SUPPLIED MATERIAL -

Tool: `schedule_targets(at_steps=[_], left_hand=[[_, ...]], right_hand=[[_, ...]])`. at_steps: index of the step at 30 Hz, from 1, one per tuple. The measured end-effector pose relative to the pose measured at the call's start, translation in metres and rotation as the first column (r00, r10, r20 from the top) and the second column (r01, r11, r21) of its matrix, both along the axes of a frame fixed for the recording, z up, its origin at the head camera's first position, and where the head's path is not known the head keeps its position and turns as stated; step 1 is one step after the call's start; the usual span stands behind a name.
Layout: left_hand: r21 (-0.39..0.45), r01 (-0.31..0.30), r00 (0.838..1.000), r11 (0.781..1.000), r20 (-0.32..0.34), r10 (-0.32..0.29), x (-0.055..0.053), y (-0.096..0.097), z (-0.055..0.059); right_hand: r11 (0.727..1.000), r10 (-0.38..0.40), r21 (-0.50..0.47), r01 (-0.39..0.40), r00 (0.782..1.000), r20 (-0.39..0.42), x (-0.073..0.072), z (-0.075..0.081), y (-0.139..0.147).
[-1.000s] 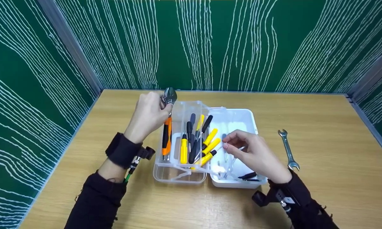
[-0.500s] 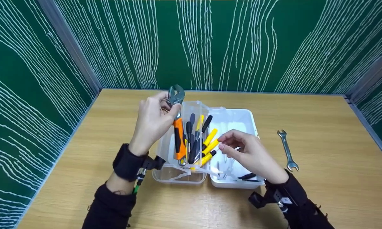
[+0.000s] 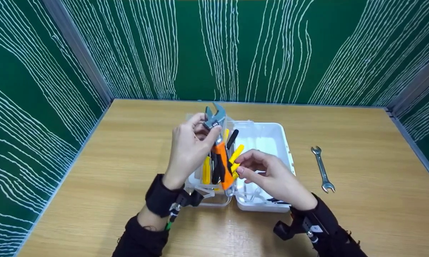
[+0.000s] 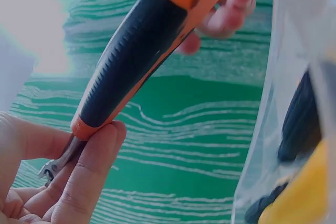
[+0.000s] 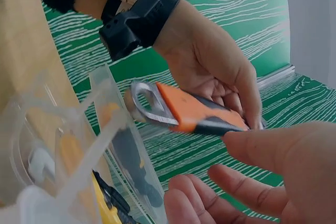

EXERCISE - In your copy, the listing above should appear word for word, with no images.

RESPONSE -
Tool: `schedule_targets(at_steps=[_], left_hand=[[_, ...]], right_hand=[[_, ...]])`. at_steps: index of the step at 30 Hz, from 1, one per tuple. The measured end-effector pose relative to the pose measured at the call's start, translation in metres and rotation as the first column (r00, r10, r20 from the top) and the second column (r01, r11, r21) of its matrix, both along the axes of a frame fixed for the recording, z up, its origin at the head camera's first position, and where the head's path is not known the head keeps its position and turns as stated; step 1 is one step after the call's start; the usual span stands behind a name.
Layout: left_hand: r21 (-0.39..0.45), r01 (-0.31..0.30), r00 (0.838..1.000), r11 (0.781..1.000), r20 (-0.32..0.34), r10 (-0.32..0.29), x (-0.055..0.053), y (-0.096..0.097), z (-0.055..0.059); right_hand: r11 (0.727..1.000), r10 (-0.38..0.40), r21 (-0.50..0.47), r01 (-0.39..0.40), r00 (0.782..1.000), r20 (-0.39..0.42), x (-0.073..0.072), z (-0.075..0.081), y (-0.139..0.147).
[-1.000s] 
[-0.500s] 
[+0.000s] 
[+0.000s] 
[+0.000s] 

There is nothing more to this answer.